• WHAT YOU ARE ASKED TO DO: Each line with the string "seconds" is to be copied from the records below.
[Opening THE DATA section]
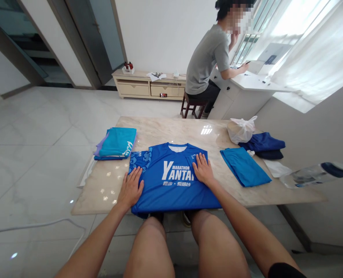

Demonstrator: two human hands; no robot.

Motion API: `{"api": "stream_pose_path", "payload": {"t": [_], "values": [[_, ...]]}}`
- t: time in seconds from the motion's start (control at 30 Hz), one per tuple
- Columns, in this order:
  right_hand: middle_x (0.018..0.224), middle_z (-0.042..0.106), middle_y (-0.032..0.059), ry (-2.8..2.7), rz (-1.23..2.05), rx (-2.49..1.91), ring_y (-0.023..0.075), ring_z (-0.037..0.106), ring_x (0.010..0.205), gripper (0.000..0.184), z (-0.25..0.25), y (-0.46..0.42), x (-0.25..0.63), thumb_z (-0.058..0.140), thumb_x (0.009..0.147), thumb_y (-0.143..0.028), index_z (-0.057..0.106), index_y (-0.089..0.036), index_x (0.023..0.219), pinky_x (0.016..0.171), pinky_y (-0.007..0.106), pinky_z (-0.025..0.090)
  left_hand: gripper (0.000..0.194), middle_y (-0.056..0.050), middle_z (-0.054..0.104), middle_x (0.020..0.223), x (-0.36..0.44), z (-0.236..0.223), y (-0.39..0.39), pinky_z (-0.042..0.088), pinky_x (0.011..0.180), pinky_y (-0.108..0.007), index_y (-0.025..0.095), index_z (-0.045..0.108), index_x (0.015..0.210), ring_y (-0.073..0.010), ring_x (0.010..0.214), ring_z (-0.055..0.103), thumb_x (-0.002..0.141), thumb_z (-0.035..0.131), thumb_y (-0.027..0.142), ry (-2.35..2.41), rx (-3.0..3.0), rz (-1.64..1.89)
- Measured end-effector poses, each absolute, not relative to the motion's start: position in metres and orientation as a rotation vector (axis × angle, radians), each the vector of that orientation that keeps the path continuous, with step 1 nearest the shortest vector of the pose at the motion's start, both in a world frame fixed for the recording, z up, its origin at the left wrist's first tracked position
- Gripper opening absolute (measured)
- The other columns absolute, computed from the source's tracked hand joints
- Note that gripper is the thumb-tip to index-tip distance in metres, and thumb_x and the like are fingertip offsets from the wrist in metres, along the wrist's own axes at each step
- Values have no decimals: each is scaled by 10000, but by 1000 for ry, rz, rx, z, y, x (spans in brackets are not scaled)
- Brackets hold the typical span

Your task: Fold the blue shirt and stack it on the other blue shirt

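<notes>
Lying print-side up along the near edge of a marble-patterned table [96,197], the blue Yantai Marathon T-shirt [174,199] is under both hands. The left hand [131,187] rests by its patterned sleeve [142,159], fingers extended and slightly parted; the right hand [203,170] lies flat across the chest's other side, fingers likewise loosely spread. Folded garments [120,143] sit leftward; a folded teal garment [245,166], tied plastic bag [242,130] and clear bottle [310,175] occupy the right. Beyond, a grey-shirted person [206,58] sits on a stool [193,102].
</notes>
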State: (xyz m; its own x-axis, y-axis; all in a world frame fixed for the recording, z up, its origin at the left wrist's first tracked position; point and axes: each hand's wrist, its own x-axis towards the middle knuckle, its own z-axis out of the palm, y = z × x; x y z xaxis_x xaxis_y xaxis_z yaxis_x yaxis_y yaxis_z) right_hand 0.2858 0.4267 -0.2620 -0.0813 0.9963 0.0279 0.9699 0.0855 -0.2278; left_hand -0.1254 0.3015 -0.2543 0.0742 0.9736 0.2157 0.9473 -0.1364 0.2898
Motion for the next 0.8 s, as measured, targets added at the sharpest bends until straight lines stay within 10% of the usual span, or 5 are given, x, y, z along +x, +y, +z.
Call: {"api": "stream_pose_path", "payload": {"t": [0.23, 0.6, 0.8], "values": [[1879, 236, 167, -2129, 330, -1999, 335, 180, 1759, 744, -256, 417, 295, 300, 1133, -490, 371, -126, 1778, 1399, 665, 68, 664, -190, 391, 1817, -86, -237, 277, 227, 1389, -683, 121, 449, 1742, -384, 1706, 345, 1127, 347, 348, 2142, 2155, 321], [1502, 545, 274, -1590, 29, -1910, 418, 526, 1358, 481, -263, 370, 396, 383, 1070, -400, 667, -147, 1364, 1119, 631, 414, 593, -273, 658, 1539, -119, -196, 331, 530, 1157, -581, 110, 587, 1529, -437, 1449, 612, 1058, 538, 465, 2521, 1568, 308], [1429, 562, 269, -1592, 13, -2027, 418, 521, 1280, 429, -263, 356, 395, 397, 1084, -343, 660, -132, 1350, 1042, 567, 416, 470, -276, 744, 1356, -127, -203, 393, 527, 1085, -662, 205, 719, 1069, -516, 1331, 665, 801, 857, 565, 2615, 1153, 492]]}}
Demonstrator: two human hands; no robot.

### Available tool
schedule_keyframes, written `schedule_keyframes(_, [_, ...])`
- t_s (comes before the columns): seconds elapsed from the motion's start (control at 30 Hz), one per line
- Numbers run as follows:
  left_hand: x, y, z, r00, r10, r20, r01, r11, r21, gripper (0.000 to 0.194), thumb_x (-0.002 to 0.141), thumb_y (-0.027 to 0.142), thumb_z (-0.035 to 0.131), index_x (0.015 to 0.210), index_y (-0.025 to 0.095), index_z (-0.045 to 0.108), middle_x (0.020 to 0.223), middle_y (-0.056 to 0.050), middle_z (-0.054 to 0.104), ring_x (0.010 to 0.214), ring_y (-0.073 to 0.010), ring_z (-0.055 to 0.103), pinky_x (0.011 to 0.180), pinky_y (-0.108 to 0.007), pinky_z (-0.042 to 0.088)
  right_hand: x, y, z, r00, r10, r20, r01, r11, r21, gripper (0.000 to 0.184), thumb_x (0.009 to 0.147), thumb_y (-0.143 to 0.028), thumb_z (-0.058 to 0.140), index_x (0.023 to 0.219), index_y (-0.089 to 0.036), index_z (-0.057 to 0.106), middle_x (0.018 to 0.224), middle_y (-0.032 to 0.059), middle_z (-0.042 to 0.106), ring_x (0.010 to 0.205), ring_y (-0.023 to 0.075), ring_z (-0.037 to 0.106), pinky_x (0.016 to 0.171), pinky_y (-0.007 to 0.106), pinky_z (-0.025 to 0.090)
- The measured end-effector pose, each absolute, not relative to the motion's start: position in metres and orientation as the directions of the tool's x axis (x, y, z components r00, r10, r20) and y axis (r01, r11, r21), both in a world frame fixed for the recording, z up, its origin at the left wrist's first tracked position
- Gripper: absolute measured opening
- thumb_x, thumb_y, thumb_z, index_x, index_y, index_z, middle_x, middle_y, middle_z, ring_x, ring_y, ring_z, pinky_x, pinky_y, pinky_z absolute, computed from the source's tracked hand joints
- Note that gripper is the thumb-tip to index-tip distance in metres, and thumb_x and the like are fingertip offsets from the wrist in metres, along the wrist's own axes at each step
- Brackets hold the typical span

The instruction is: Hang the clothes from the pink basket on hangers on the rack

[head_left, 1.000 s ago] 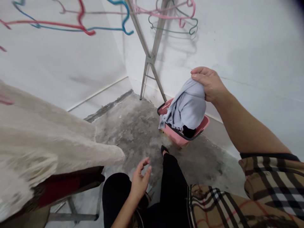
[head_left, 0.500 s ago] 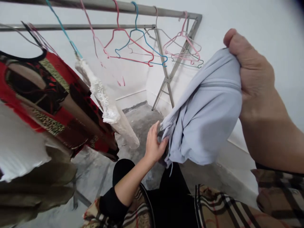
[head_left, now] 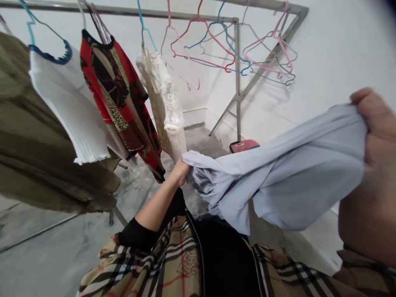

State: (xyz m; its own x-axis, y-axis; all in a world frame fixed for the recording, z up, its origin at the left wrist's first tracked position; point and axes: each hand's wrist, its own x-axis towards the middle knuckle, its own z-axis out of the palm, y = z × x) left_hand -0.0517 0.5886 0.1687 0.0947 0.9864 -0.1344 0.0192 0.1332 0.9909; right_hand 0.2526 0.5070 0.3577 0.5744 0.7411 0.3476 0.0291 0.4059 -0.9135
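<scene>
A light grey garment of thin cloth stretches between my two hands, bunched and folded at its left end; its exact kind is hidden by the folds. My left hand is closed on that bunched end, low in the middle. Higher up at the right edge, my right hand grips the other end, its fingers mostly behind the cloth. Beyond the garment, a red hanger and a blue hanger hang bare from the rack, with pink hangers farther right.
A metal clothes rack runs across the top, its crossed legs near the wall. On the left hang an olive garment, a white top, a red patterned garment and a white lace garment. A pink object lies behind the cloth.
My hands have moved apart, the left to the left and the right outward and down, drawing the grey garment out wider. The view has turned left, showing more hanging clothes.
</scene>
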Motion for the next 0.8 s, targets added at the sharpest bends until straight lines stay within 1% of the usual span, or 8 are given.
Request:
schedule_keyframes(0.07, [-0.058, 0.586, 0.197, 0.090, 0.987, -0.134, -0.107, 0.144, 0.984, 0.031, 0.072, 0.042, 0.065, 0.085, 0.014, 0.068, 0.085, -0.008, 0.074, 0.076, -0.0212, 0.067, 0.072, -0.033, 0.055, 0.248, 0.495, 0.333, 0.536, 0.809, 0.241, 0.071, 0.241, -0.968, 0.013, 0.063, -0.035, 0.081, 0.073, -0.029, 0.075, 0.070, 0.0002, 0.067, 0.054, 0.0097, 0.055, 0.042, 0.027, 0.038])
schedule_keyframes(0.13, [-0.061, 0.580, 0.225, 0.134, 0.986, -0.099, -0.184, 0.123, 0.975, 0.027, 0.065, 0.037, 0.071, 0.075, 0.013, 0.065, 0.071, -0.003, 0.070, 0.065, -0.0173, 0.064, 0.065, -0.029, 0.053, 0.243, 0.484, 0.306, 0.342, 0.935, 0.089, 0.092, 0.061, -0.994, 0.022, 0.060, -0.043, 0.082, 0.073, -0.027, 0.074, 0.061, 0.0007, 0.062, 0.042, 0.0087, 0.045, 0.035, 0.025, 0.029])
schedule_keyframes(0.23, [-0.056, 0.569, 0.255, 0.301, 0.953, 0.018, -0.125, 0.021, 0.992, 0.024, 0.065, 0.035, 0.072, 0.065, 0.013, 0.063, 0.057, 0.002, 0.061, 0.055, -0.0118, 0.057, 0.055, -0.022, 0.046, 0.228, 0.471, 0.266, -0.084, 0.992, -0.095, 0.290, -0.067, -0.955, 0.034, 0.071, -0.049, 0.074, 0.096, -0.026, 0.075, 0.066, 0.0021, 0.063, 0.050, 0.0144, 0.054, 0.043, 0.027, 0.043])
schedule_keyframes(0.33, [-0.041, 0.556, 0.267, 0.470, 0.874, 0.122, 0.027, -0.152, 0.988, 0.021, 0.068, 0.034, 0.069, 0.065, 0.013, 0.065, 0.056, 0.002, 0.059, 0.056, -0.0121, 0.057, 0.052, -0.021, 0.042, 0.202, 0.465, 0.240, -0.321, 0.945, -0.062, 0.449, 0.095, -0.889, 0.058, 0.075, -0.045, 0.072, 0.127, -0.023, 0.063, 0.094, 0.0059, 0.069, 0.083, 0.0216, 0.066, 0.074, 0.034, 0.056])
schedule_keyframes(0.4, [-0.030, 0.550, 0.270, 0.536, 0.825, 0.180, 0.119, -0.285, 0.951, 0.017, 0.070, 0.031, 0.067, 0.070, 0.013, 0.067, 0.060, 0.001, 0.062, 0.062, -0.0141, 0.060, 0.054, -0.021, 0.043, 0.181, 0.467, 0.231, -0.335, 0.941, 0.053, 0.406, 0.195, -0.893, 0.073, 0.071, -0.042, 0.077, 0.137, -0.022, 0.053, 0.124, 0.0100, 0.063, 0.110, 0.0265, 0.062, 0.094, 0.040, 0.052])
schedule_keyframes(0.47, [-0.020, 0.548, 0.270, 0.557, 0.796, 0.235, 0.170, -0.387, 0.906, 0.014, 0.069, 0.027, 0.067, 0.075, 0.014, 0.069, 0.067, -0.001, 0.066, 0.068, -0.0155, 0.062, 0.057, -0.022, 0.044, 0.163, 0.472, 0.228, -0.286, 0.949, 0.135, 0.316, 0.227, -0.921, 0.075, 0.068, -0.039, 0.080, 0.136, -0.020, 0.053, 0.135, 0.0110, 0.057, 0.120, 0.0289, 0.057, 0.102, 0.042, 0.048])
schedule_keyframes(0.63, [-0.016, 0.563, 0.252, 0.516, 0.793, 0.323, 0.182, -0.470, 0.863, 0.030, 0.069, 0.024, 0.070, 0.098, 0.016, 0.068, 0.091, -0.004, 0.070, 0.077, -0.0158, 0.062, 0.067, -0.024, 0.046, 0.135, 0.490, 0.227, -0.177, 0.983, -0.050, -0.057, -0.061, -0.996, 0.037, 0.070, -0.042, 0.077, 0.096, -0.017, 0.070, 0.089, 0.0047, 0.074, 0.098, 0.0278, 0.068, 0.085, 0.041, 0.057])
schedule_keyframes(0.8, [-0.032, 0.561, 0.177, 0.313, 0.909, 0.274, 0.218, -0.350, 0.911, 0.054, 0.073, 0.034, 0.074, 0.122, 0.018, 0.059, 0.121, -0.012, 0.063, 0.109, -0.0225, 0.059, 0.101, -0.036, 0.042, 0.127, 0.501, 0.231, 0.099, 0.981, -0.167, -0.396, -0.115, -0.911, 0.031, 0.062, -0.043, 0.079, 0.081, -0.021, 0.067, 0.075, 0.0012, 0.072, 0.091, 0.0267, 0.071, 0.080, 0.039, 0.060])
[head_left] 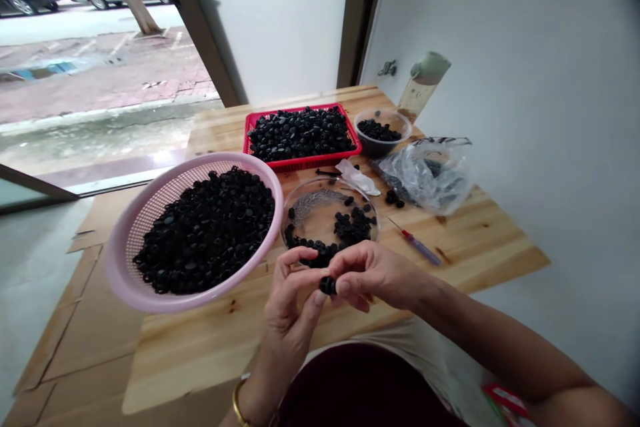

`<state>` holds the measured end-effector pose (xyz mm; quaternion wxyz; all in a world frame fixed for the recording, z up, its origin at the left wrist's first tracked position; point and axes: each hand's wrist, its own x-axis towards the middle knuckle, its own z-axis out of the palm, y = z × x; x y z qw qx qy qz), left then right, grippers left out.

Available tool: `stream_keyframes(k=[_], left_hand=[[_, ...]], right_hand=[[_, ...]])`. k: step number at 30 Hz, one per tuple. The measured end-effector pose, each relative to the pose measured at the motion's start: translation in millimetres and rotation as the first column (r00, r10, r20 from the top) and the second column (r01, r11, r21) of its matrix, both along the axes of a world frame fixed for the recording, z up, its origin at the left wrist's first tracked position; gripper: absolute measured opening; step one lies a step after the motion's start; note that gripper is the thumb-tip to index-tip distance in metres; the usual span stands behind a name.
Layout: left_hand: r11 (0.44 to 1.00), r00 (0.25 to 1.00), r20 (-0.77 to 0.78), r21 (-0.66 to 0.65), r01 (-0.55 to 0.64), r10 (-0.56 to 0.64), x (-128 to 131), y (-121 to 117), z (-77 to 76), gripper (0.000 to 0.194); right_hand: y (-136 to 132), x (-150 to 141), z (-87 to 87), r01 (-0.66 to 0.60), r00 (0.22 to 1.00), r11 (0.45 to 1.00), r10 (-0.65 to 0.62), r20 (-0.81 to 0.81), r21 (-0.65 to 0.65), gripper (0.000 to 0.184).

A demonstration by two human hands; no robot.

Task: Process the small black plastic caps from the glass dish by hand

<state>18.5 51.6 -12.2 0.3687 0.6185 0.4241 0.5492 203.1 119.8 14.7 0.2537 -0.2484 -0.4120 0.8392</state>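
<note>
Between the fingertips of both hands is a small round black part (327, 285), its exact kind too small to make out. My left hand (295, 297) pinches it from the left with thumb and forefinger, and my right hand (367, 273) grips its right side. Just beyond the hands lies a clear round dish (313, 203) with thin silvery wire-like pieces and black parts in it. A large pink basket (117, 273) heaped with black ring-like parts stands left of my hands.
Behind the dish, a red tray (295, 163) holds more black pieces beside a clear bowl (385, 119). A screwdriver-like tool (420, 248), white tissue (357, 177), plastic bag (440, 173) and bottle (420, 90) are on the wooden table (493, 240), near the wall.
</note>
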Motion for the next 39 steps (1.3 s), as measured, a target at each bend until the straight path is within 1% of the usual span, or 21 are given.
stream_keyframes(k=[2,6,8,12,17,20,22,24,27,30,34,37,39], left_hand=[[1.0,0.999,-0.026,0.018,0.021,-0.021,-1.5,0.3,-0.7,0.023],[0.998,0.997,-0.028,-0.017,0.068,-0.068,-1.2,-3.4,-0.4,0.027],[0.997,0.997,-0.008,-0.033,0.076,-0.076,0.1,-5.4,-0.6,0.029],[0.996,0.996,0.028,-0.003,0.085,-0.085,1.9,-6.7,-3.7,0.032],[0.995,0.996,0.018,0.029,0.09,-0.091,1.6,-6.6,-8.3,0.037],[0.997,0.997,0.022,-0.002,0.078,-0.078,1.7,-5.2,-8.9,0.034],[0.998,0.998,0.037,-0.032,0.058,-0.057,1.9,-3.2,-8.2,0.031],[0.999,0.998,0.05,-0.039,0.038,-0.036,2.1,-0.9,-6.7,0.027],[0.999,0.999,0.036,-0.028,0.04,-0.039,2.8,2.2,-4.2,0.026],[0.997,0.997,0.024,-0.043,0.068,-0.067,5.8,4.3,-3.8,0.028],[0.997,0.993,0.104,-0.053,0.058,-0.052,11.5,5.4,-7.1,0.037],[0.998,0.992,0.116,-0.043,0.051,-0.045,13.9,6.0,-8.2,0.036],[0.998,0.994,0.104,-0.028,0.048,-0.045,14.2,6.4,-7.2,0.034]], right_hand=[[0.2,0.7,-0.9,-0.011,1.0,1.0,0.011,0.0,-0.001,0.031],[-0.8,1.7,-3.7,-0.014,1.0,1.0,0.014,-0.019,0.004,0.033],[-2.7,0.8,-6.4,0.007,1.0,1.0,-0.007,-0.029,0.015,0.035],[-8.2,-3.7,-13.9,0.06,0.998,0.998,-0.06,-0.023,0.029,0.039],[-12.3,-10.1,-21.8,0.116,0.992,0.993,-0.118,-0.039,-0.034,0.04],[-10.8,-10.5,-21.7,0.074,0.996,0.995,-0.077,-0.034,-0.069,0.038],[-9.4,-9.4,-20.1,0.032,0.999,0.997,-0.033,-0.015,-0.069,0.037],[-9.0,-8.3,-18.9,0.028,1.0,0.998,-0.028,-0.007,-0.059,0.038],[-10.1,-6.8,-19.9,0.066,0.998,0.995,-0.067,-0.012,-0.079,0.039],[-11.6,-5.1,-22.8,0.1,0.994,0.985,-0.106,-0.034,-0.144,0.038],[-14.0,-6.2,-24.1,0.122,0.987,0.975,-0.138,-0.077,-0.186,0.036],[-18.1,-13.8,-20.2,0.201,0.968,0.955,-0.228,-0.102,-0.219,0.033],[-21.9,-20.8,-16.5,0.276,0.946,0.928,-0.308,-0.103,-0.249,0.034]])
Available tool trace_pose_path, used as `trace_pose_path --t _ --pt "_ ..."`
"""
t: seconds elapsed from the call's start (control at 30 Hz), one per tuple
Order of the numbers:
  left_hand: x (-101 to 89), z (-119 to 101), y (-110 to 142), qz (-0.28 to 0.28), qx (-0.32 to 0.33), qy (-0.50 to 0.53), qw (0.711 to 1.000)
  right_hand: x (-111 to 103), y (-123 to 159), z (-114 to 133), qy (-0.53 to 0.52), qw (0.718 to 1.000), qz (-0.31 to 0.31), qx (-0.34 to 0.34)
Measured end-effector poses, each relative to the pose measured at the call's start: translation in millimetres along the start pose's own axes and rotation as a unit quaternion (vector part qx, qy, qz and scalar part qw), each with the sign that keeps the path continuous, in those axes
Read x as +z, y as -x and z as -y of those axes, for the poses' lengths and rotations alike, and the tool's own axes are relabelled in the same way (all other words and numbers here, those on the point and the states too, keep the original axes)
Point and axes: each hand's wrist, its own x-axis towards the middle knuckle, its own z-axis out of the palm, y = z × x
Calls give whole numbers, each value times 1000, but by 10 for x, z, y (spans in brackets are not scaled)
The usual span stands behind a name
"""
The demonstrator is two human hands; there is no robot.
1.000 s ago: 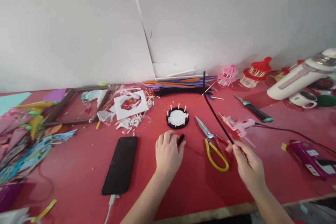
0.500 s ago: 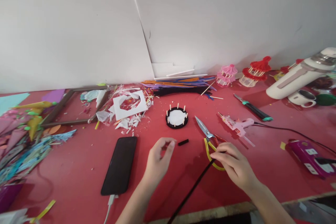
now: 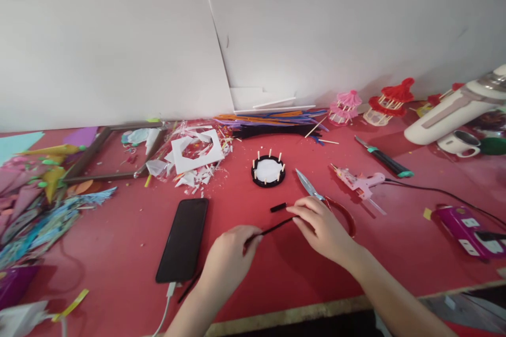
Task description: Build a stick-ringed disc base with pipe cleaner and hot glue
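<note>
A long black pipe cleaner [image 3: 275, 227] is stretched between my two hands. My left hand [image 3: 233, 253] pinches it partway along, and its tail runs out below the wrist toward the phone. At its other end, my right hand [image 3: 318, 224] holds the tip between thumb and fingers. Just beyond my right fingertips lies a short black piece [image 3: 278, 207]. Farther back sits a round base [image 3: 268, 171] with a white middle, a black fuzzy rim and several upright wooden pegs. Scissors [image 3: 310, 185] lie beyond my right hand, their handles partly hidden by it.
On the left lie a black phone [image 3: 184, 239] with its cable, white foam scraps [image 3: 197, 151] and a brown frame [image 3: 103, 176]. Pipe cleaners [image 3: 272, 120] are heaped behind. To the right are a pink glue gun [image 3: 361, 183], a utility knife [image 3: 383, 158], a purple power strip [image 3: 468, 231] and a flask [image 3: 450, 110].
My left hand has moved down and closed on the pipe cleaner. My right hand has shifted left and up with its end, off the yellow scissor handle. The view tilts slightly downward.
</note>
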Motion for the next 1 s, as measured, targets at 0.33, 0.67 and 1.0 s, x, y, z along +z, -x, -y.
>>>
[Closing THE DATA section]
• FINISHED EXERCISE:
- t: time in seconds from the motion's start (control at 30 Hz), one per tuple
- t_s (comes before the columns): seconds elapsed from the motion's start (control at 30 Hz), one per line
t: seconds elapsed from the call's start (control at 30 Hz), one per tuple

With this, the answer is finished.